── Material for the task ──

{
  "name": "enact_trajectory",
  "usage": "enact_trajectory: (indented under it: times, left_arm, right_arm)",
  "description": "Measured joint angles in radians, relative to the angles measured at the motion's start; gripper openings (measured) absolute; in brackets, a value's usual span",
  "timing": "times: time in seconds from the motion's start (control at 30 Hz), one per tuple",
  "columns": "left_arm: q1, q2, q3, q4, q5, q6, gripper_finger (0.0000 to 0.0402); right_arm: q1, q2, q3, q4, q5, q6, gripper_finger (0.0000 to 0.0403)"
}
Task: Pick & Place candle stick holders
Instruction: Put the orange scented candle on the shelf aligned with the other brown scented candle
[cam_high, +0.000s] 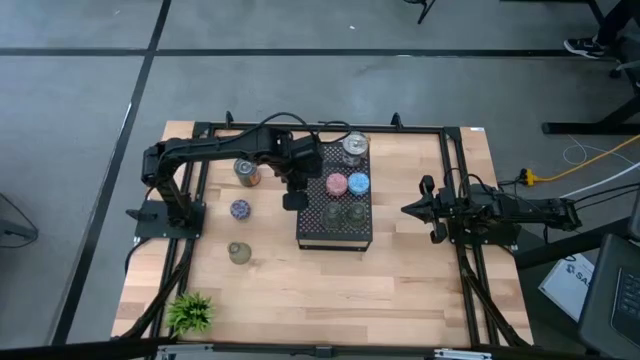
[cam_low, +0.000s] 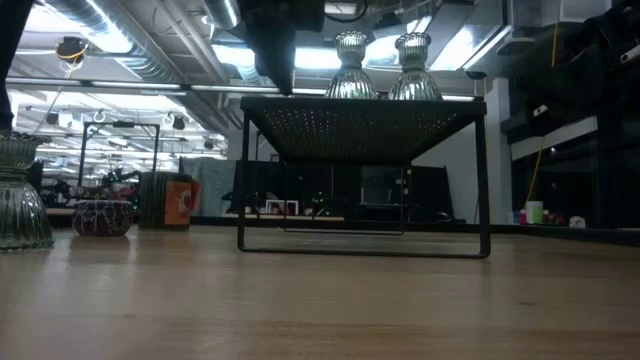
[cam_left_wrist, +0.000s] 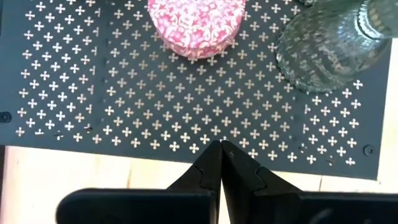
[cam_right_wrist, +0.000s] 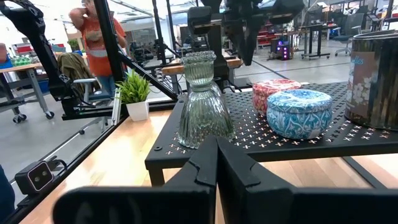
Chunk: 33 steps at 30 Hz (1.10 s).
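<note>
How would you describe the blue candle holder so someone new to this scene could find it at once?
Find the black perforated tray in the middle of the wooden table. On the tray's right half, a pink holder and the blue candle holder sit side by side, with glass holders around them. It is the only blue-and-white patterned, low round one on the tray.

Bare tray (cam_high: 315, 215) strip beside crowded holders (cam_high: 347, 185)
</note>
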Motion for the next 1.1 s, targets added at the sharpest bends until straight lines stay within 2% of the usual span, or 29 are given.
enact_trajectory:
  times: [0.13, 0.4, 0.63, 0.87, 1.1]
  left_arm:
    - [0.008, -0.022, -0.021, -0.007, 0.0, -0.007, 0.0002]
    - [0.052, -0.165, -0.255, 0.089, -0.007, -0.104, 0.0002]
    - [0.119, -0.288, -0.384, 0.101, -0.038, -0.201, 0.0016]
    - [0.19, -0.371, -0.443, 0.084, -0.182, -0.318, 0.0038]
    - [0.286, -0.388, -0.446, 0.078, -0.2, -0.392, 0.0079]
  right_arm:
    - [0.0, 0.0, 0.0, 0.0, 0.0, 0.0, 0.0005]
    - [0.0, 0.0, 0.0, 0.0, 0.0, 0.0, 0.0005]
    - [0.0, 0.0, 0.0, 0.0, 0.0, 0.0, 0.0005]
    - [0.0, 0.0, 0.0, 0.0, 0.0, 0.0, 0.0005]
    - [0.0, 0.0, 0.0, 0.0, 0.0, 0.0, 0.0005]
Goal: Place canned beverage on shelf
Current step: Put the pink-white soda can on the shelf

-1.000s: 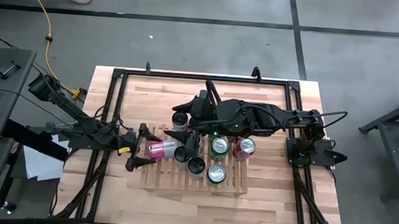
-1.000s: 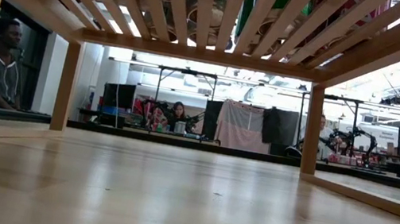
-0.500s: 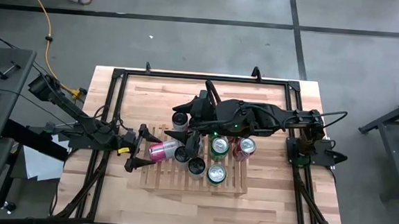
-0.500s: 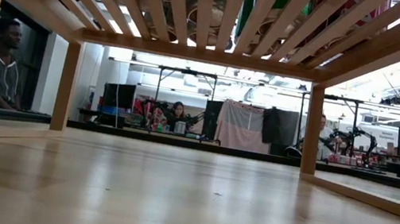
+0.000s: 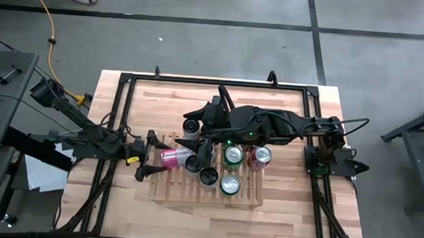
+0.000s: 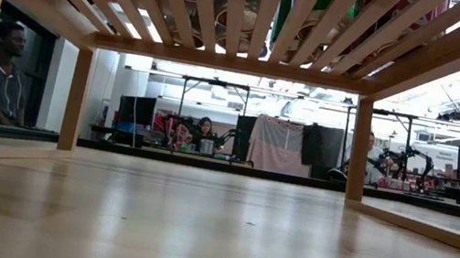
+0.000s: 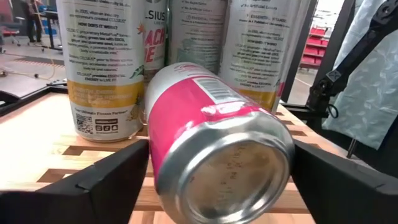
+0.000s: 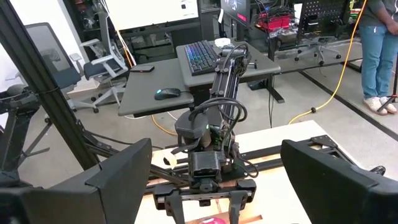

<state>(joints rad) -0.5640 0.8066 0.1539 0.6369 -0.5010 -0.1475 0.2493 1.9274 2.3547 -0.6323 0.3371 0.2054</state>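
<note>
The pink can (image 5: 171, 157) lies on its side at the left edge of the slatted shelf (image 5: 244, 197), centre of the high view, between the spread fingers of the left gripper (image 5: 148, 164), which do not clamp it. Upright cans (image 5: 230, 183) stand on the shelf to its right. The right gripper (image 5: 197, 150) hangs open above the shelf's upper left, over the tabletop (image 5: 279, 226).

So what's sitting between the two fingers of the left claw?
A pink can lying on its side on the slatted shelf, seen in the left wrist view.
</note>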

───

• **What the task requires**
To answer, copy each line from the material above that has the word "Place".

• **Task result**
Task: Pick & Place candle stick holders
Goal: Place canned beverage on shelf

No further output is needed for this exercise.